15.2.1 Fluorodeoxyglucose Dose and Administration

The patient should refrain from eating or drinking (water permitted) 6 to 8 hours prior to FDG injection. Typically, between 10 and 20 mCi (370–740 MBq) of FDG are administered intravenously (IV), and the patient is then placed in a quiet room with his or her eyes closed during what is termed the FDG “uptake period.” During this time, the patient is discouraged from reading, chewing, or talking.

15.2.2 Image Acquisition

Approximately 1 hour after FDG administration, PET/CT imaging of the patient is acquired from the top of the head to the midthighs (occasionally extending to the soles of the feet in patients with tumors such as melanoma and myeloma). At some institutions, a second dedicated H&N PET/CT acquisition is acquired about 30 minutes later from the base of the skull through the aortic arch. This second set of images should be acquired with a higher matrix to improve visualization of H&N abnormalities and allow a longer uptake period for tumor accumulation of FDG. This second acquisition may also help differentiate between malignant and inflammatory or infectious conditions (i.e., uptake in benign conditions may peak early on, while malignancies frequently have gradually increasing uptake over time).1 Placing the head at a slightly greater tilt (increasing the degree of neck extension) during the second acquisition may also assist in visualization of oral cavity abnormalities when there is excessive dental artifact in the region.

15.2.3 Intravenous Contrast

Depending upon the institution, the CT portion of the examination will be performed with or without (more common) IV contrast enhancement. In the majority of cases, the CT portion of PET/CT is performed without IV contrast and used mainly for attenuation correction and localization purposes. The PET scan is attenuation corrected by utilizing coefficients obtained from scaling the CT numbers to the PET energy level of 511 keV.2 It has been demonstrated that IV contrast does not interfere significantly with semiquantitative evaluation known as SUV.

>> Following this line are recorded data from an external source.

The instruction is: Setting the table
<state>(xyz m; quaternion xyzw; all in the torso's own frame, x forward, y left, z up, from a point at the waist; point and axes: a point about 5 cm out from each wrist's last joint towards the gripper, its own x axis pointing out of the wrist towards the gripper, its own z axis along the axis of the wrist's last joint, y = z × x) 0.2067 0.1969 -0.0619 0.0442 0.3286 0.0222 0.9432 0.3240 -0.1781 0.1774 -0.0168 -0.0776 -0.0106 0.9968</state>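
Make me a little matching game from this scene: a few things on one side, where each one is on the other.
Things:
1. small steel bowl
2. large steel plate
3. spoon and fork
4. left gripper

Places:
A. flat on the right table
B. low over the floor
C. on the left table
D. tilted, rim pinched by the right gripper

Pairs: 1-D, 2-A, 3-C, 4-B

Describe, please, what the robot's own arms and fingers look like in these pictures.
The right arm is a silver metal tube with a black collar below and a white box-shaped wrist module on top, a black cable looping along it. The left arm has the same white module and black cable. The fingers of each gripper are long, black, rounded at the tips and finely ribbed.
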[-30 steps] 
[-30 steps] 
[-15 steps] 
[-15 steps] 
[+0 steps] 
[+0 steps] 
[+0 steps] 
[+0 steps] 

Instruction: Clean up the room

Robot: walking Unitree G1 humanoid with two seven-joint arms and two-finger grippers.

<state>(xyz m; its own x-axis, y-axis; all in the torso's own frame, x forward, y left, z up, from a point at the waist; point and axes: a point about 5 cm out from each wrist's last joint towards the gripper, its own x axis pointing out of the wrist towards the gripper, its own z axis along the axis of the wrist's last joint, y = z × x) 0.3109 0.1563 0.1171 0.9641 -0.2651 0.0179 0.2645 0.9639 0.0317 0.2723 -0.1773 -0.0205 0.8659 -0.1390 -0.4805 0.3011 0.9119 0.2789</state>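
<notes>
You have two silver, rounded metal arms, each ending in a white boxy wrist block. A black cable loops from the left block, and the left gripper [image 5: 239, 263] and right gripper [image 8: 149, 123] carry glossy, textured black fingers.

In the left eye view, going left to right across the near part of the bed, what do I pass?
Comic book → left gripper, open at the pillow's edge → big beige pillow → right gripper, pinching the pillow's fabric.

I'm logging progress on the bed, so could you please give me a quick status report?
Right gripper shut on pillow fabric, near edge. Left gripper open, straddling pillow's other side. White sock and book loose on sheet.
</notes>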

15.3 Fluorodeoxyglucose Mechanism of Uptake

FDG is the most commonly utilized radiopharmaceutical for oncology imaging. It is a positron-emitting radionuclide with fluorine-18 (F-18) substituted for a hydroxyl group on the glucose molecule. FDG is essentially a “radioactive sugar,” or glucose analog, which is taken up physiologically by various tissues in the body and, to a greater degree, by tumor cells. Once FDG enters a cell, it is trapped within that cell after initial phosphorylation by hexokinase without further metabolism. Essentially, FDG accumulates in the cells as FDG-6-phosphate and cannot enter glycolysis at this point. Given that tumor cells, in general, have a higher glucose utilization than nonmalignant tissues, there is an elevated amount of FDG trapped in these cells, and therefore greater radioactivity. Thus, the areas of increased radioactivity accumulation are visualized as “hot spots” when viewing FDG-PET images.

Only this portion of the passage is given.